Silicon Europe Worldwide is driving internationalization in the USA
From October 3 to 5, the second Business Connection Forum this year took place in Albany, the capital of the American Federal State of New York. The modern university city, around 240 kilometers north of New York City, formed the appropriate framework for the latest internationalization campaign of the European cluster group Silicon Europe. In addition to numerous B2B meetings and lectures, the signing of a MoU was the focus of the three-day conference.
Once again, Silicon Europe promoted the best microelectronic know-how "Made in Europe" from 3 to 5 October in Albany, the hot spot of the American semiconductor industry. Twelve European semiconductor clusters, including DSP Valley, Fondazione Distretto Green & High Tech Monza Brianza, GAIA, Minalogic, Silicon Alps and Silicon Saxony presented themselves as a powerful alliance with one voice. An impressive performance, which also amazed Albany. Especially the European cluster structures were once again praised. The event, which was organized as part of the Silicon Europe Worldwide project and together with the nanotechnology hub "NY loves Nanotech" and the Center of Economic Growth (CEG), was a success. In four technology sessions, numerous lectures on the focus areas of the industry, keynotes, B2B meetings and informal gatherings were put together in the past few days. Also an MoU between "NY loves Nanotech" and the Silicon Europe alliance could be signed. Important steps for the European microelectronics industry on the way to the phalanx of world market leaders and into the North American microelectronics market.
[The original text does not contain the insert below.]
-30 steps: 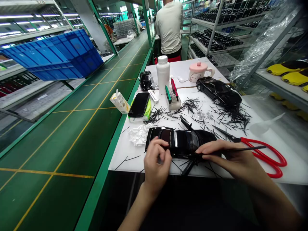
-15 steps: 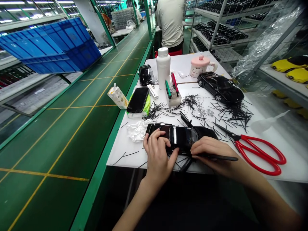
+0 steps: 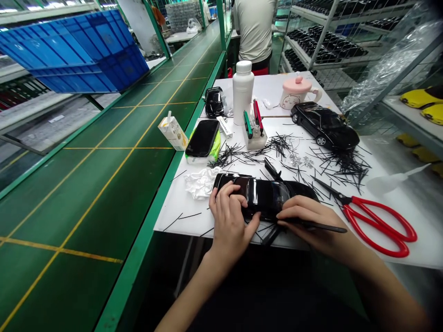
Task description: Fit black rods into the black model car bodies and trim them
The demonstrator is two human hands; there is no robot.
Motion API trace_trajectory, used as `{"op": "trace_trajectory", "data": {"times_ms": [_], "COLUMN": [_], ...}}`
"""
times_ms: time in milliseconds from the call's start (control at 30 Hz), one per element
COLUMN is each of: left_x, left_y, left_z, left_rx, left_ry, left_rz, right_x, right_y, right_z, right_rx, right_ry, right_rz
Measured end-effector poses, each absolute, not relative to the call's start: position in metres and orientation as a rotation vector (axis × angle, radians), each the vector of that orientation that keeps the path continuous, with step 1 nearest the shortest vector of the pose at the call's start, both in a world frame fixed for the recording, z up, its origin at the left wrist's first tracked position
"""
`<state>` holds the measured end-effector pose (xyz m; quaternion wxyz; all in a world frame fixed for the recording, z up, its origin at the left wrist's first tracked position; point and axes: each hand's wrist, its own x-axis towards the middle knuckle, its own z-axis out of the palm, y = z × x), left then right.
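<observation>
A glossy black model car [image 3: 265, 196] lies across the white table near its front edge, with a door standing open on its far side. My left hand [image 3: 231, 214] is closed round the rear part of the car, fingers on top and thumb at the near side. My right hand [image 3: 308, 216] pinches a thin black tool [image 3: 323, 226], its tip hidden at the car's near side. Red-handled scissors [image 3: 377, 221] rest to the right of that hand. Thin black strips [image 3: 346, 168] are scattered behind and around the car.
Crumpled white paper [image 3: 200, 183], a phone [image 3: 202, 138], a drink carton [image 3: 173, 133], a white bottle [image 3: 242, 92], a pen holder [image 3: 256, 139], a lidded mug [image 3: 295, 94] and another black car [image 3: 325, 125] stand beyond. A green conveyor [image 3: 104, 184] runs left; a person [image 3: 255, 32] sits ahead.
The view has shifted slightly, so the table items appear a little farther right. Both hands keep nearly the same hold on the car and the tool.
</observation>
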<state>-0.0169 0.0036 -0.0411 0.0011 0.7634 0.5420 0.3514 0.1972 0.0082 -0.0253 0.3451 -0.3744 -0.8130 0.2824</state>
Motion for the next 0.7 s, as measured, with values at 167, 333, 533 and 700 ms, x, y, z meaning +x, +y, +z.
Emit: {"op": "trace_trajectory", "data": {"times_ms": [167, 333, 533, 700], "left_x": [-0.0169, -0.0167, -0.0172, -0.0179], "left_y": [0.0031, 0.0033, 0.0034, 0.0036], "left_z": [-0.0433, -0.0455, -0.0469, -0.0478], "left_rx": [2.404, 2.4, 2.408, 2.423], "left_ry": [1.696, 1.697, 1.679, 1.669], "left_rz": [1.128, 1.16, 1.178, 1.199], "right_x": [0.1965, 0.1949, 0.194, 0.1941], "right_y": [0.0075, 0.0074, 0.0072, 0.0073], "right_z": [-0.0253, -0.027, -0.0274, -0.0283], "right_rx": [-0.975, -0.988, -0.984, -0.998], "right_ry": [-2.079, -2.102, -2.1, -2.125], "right_rz": [0.762, 0.745, 0.74, 0.711]}}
After its name change, the College of Nanoscale Science and Engineering (CNSE), now SUNY Polytechnic Institute, was host to the event. As one of the largest public universities in the Americas, the institute stands for research and development in the field of microelectronics. More than 300 industrial partners, such as IBM, General Electric and GLOBALFOUNDRIES, support its work. Companies such as M + W, Tokyo Electron or Applied Materials are also on the campus in Albany. 2700 jobs were created and 15 billion dollars have been invested in the university and its state-of-the-art facilities, including clean rooms, over the past 20 years. As a part of the Advanced Manufacturing Center, a unique expertise grew in the areas of microprocessors, ASICs, mixed signal and MEMS.